Command Line Interface

While it’s often convenient to have webassets automatically rebuild your bundles on access, you sometimes may prefer to build manually, for example for performance reasons in larger deployments.

webassets provides a command line interface which is supposed to help you manage your bundles manually. However, due to the generic nature of the webassets core library, it usually needs some help setting up.

You may want to check the integration page to see if webassets already provides helpers to expose the command line within your framework. If that is not the case, read on.

Build a custom command line client

In most cases, you can simply wrap around the webassets.script.main function. For example, the command provided by Flask-Assets looks like this:

class ManageAssets(flaskext.script.Command):
    def __init__(self, assets_env):
        self.env = assets_env

    def handle(self, app, prog, name, remaining_args):
        from webassets import script
        script.main(remaining_args, env=self.env)

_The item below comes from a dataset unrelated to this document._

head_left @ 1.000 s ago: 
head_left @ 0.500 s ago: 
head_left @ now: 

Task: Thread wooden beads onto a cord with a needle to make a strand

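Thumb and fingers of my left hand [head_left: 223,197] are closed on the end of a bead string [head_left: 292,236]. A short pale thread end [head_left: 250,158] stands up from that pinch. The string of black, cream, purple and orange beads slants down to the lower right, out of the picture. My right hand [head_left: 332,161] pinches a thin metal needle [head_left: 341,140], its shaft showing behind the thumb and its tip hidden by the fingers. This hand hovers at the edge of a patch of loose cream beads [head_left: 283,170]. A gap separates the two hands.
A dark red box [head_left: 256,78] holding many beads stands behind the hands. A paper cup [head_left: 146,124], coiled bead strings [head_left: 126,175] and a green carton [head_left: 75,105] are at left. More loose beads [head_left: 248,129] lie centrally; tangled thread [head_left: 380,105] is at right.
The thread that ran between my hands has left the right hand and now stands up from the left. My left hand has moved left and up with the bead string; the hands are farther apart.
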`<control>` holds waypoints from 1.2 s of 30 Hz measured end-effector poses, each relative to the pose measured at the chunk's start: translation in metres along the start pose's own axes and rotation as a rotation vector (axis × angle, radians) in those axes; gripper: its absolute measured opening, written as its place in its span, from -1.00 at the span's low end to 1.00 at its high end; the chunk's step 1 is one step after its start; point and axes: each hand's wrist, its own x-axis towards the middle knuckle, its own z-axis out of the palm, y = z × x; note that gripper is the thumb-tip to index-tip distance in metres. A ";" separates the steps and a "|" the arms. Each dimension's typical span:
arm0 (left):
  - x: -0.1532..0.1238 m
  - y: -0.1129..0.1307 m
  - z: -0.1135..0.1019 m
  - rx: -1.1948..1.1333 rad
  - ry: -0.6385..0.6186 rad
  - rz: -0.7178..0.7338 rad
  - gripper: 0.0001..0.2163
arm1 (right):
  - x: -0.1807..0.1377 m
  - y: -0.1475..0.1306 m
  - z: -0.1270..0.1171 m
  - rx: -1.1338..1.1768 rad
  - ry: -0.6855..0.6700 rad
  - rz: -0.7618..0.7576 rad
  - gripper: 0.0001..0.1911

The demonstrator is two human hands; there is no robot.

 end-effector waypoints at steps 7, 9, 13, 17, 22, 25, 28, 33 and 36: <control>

In cases where this isn’t possible for some reason, or you need more control, you can work directly with the webassets.script.CommandLineEnvironment class, which implements all the commands as simple methods.

import logging
from webassets.script import CommandLineEnvironment

# Setup a logger
log = logging.getLogger('webassets')
log.addHandler(logging.StreamHandler())
log.setLevel(logging.DEBUG)

cmdenv = CommandLineEnvironment(assets_env, log)
cmdenv.invoke('build')

# This would also work
cmdenv.build()

You are responsible for parsing the command line in any way you see fit (using for example the optparse or argparse libraries, or whatever your framework provides as a command line utility shell), and then invoking the corresponding methods on your instance of CommandLineEnvironment.

Included Commands

The following describes the commands that will be available to you through the webassets CLI interface.

build

Builds all bundles, regardless of whether they are detected as having changed or not.

watch

Start a daemon which monitors your bundle source files, and automatically rebuilds bundles when a change is detected.

This can be useful during development, if building is not instantaneous, and you are losing valuable time waiting for the build to finish while trying to access your site.

clean

Will clear out the cache, which after a while can grow quite large.